Start of Exercise input

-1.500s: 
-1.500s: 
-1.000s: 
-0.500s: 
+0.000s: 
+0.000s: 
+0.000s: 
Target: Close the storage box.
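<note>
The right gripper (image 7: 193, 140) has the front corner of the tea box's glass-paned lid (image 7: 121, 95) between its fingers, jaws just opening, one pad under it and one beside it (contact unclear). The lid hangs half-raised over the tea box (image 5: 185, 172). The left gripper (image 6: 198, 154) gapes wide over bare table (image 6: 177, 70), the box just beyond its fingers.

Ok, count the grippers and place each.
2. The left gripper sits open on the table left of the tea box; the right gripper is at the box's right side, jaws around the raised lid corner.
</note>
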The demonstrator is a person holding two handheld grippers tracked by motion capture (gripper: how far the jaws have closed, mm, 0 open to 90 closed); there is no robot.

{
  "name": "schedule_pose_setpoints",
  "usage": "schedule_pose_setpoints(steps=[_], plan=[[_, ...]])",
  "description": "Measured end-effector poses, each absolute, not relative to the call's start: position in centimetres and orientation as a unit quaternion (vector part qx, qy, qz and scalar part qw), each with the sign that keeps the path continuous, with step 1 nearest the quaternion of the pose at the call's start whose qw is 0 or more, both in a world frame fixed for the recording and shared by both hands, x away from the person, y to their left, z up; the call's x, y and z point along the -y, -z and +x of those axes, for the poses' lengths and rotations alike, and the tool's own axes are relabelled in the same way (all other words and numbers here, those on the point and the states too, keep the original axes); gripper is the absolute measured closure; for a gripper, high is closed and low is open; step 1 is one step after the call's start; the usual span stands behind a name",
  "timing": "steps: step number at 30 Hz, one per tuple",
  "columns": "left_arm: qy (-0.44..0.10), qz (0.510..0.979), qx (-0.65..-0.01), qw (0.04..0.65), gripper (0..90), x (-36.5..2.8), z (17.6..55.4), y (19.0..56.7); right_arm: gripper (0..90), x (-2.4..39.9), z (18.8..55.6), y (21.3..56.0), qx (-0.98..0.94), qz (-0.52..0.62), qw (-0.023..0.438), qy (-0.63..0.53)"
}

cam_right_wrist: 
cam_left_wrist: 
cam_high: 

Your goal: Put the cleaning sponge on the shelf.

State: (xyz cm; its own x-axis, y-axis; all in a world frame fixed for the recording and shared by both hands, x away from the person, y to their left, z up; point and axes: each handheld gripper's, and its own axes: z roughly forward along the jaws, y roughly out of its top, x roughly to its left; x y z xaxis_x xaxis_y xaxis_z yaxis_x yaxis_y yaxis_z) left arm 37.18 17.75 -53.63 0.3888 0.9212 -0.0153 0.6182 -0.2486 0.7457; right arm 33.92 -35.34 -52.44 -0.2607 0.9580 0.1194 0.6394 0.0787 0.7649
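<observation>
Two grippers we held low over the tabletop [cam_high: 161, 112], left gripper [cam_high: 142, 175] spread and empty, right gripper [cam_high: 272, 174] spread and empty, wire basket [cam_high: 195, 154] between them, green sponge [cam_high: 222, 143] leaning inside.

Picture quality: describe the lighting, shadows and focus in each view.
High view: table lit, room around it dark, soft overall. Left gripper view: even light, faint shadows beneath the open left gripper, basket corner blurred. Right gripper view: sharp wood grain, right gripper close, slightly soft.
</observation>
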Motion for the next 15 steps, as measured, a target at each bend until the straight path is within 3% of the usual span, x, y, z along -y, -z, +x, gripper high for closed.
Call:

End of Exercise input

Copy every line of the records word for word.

-1.500s: 
-1.500s: 
-1.000s: 
-0.500s: 
+0.000s: 
+0.000s: 
+0.000s: 
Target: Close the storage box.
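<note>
The right gripper (image 7: 193, 140) has the front corner of the tea box's glass-paned lid (image 7: 121, 95) between its fingers, jaws just opening, one pad under it and one beside it (contact unclear). The lid hangs half-raised over the tea box (image 5: 185, 172). The left gripper (image 6: 198, 154) gapes wide over bare table (image 6: 177, 70), the box just beyond its fingers.

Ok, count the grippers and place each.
2. The left gripper sits open on the table left of the tea box; the right gripper is at the box's right side, jaws around the raised lid corner.
</note>
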The demonstrator is a person holding two handheld grippers tracked by motion capture (gripper: how far the jaws have closed, mm, 0 open to 90 closed); there is no robot.

{
  "name": "schedule_pose_setpoints",
  "usage": "schedule_pose_setpoints(steps=[_], plan=[[_, ...]])",
  "description": "Measured end-effector poses, each absolute, not relative to the call's start: position in centimetres and orientation as a unit quaternion (vector part qx, qy, qz and scalar part qw), each with the sign that keeps the path continuous, with step 1 nearest the quaternion of the pose at the call's start whose qw is 0 or more, both in a world frame fixed for the recording and shared by both hands, x away from the person, y to their left, z up; the call's x, y and z point along the -y, -z and +x of those axes, for the poses' lengths and rotations alike, and the tool's own axes are relabelled in the same way (all other words and numbers here, those on the point and the states too, keep the original axes); gripper is the absolute measured closure; for a gripper, high is closed and low is open; step 1 is one step after the call's start; the usual span stands behind a name",
  "timing": "steps: step number at 30 Hz, one per tuple",
  "columns": "left_arm: qy (-0.44..0.10), qz (0.510..0.979), qx (-0.65..-0.01), qw (0.04..0.65), gripper (0..90), x (-36.5..2.8), z (17.6..55.4), y (19.0..56.7); right_arm: gripper (0..90), x (-2.4..39.9), z (18.8..55.6), y (21.3..56.0), qx (-0.98..0.94), qz (-0.52..0.62), qw (-0.023..0.438), qy (-0.63..0.53)"
}

cam_right_wrist: 
cam_left_wrist: 
cam_high: 

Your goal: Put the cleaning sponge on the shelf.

State: (xyz cm; its own x-axis, y-axis; all in a world frame fixed for the recording and shared by both hands, x away from the person, y to their left, z up; point and axes: each handheld gripper's, and its own axes: z roughly forward along the jaws, y roughly out of its top, x roughly to its left; x y z xaxis_x xaxis_y xaxis_z yaxis_x yaxis_y yaxis_z) left arm 37.18 17.75 -53.63 0.3888 0.9212 -0.0153 0.6182 -0.2486 0.7457; right arm 33.92 -35.34 -52.44 -0.2607 0.9580 0.1194 0.6394 0.0787 0.7649
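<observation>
Two grippers we held low over the tabletop [cam_high: 161, 112], left gripper [cam_high: 142, 175] spread and empty, right gripper [cam_high: 272, 174] spread and empty, wire basket [cam_high: 195, 154] between them, green sponge [cam_high: 222, 143] leaning inside.

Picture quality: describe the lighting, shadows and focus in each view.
High view: table lit, room around it dark, soft overall. Left gripper view: even light, faint shadows beneath the open left gripper, basket corner blurred. Right gripper view: sharp wood grain, right gripper close, slightly soft.
</observation>
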Motion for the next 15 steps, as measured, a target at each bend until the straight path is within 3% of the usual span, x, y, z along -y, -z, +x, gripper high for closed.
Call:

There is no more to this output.